* [Data]
++++++
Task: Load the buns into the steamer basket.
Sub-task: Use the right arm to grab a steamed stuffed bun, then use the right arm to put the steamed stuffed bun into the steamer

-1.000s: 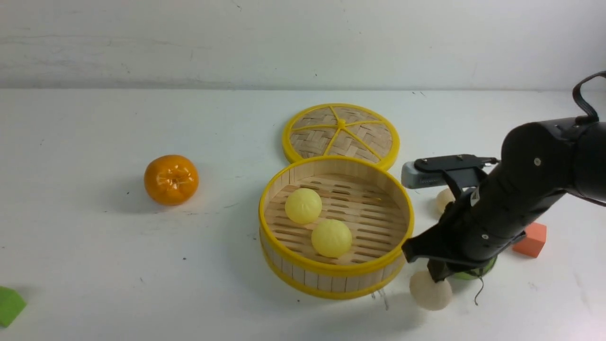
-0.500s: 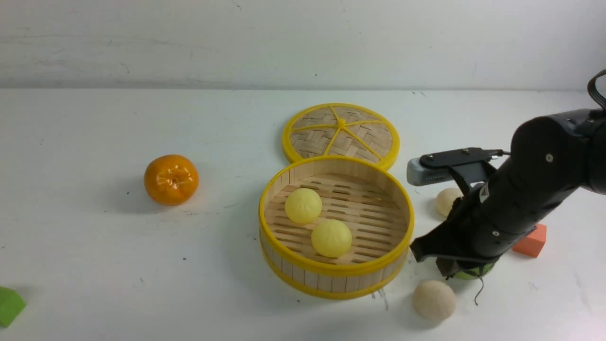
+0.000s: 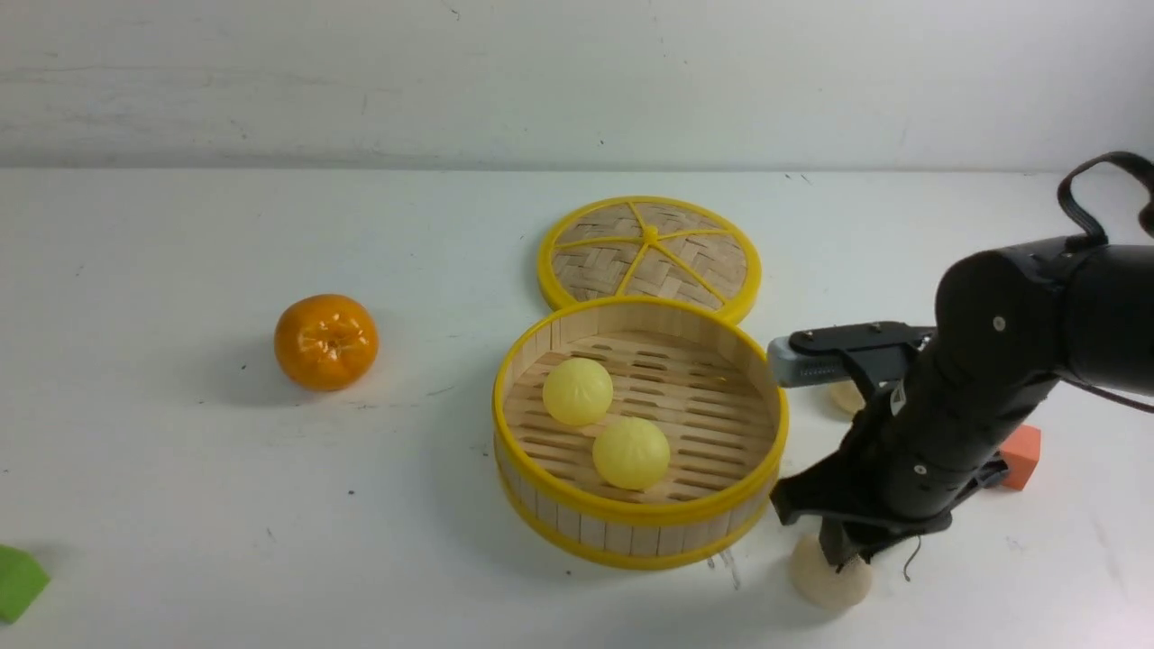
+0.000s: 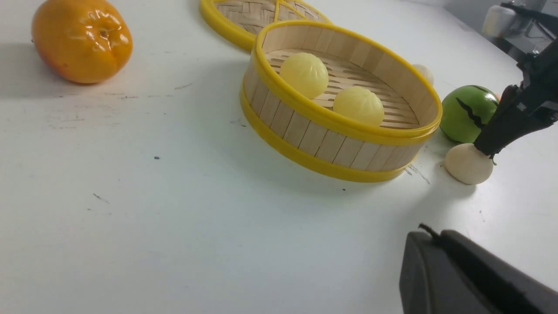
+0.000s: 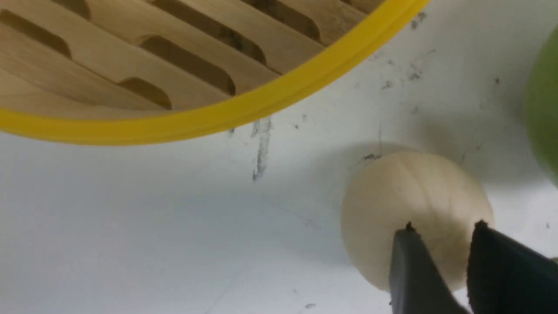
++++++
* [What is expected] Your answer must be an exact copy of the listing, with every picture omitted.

* [Answer section]
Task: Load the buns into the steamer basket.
Sub-task: Use the right arm to grab a steamed stuffed bun, then use the right arm to put the steamed stuffed bun into the steamer

-1.000s: 
-0.500s: 
+0.000s: 
+0.000s: 
+0.000s: 

What the exercise required is now complete.